Long-term effect of rituximab in a case with late-onset Rasmussen´s encephalitis with anti-ganglioside IgGQ1b and anti-GAD antibodies positivity. Case Report.

Neuro Endocrinol Lett 2016 Jul;37(3):179-183

2nd Department of Neurology, Faculty of Medicine, Comenius University and University Hospital Bratislava, Bratislava, Slovakia.

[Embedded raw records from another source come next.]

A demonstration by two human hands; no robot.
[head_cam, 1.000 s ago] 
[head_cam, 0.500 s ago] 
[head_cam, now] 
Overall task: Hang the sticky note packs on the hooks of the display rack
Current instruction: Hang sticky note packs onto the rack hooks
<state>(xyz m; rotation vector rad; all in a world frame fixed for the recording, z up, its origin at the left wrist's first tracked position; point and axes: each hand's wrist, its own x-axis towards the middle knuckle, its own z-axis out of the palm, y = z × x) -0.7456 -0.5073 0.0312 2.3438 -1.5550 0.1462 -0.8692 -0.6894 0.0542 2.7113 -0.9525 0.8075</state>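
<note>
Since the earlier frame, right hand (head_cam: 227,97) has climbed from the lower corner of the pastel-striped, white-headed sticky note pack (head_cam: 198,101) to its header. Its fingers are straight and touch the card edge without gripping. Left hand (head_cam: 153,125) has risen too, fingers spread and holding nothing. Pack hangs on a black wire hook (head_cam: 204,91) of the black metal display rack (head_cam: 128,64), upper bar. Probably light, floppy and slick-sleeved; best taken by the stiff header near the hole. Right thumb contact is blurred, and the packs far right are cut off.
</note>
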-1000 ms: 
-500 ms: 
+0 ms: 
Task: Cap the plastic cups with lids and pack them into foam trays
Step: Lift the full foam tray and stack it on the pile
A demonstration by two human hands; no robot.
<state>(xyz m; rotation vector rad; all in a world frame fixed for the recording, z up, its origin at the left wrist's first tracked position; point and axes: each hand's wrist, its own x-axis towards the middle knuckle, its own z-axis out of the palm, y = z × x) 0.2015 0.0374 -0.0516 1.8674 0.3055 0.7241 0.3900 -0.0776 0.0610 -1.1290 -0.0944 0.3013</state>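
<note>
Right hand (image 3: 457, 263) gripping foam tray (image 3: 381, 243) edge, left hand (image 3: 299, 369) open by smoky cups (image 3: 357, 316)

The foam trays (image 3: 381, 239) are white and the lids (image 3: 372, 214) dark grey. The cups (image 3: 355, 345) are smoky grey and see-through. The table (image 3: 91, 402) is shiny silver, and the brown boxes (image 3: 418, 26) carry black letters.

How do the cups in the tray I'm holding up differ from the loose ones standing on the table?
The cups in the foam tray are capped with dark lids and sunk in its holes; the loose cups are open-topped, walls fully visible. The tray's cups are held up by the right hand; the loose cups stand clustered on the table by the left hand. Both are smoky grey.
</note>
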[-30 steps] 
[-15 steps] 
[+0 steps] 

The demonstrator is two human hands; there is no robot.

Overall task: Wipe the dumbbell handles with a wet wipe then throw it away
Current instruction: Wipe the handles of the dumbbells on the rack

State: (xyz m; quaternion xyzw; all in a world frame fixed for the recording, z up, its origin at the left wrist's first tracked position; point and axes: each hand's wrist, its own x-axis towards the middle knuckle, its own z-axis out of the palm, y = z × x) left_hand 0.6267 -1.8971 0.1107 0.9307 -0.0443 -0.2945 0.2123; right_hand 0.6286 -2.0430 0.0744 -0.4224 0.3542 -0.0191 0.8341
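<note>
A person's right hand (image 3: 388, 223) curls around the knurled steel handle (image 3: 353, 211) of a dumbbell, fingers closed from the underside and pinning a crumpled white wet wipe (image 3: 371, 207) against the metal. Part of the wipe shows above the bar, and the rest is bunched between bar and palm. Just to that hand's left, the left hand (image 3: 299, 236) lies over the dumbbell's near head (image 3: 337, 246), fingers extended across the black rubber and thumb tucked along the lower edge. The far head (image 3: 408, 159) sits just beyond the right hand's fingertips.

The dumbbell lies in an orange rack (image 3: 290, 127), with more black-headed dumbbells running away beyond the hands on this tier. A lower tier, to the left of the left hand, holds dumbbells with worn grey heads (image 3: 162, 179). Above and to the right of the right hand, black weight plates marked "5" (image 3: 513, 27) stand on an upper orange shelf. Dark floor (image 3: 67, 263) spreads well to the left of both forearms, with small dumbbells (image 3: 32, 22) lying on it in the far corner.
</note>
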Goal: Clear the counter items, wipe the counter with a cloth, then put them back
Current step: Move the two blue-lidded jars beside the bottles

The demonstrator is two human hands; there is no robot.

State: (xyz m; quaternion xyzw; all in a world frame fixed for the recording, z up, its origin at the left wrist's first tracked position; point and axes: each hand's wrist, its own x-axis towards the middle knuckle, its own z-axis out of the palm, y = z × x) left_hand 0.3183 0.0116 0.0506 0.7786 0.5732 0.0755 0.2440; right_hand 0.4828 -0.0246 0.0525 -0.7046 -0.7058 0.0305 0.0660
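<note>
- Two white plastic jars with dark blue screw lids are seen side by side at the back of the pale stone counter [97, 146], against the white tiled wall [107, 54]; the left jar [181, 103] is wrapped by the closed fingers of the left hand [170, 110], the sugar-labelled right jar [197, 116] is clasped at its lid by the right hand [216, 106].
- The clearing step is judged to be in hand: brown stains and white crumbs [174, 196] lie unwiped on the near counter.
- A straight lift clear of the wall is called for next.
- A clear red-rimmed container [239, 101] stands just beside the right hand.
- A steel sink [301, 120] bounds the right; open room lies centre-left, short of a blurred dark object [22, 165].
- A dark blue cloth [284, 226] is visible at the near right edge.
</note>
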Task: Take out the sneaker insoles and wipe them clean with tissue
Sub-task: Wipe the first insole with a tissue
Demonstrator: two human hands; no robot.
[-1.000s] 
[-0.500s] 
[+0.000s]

Rasmussen's encephalitis is a rare autoimmune encephalitis usually involving one brain hemisphere, presenting with refractory epileptic seizures, and neurological and cognitive decline. Only 10% of cases start later in adolescence/adulthood. The only effective treatment for refractory seizures in childhood is hemispherectomy. For late-onset cases with mild neurological deficit the hemispherectomy is usually postponed because of its severe consequences. Immunotherapy shows some temporal effect for seizure control and slowing the brain atrophy, mainly in late onset Rasmussen's encephalitis. We report a patient with late onset Rasmussen´s encephalitis with anti-ganglioside IgGQ1b and anti-GAD antibodies positivity, who failed immunotherapy with cytostatics, immunoglobulins and steroids. Anti-ganglioside IgGQ1b antibodies are typically associated with a Miller-Fisher variant of Guillain-Barre syndrome and Bickerstaff's brainstem encephalitis. The association with Rasmussen´s encephalitis was not described before. Patient´s neurological deficit was mild and hemispherectomy was refused. The treatment with rituximab, an anti-CD20+ monoclonal antibody, led to 36-month control of seizures without any signs of progression of neurological deficit and MRI brain atrophy. Although the treatment is associated with long term B-cells depletion, patient doesn´t suffer from any clinically relevant infection. The biological treatment with monoclonal antibodies might be the way to stabilize patients with Rasmussen´s encephalitis, mainly late-onset, to prevent them from harmful and devastating hemispherectomy.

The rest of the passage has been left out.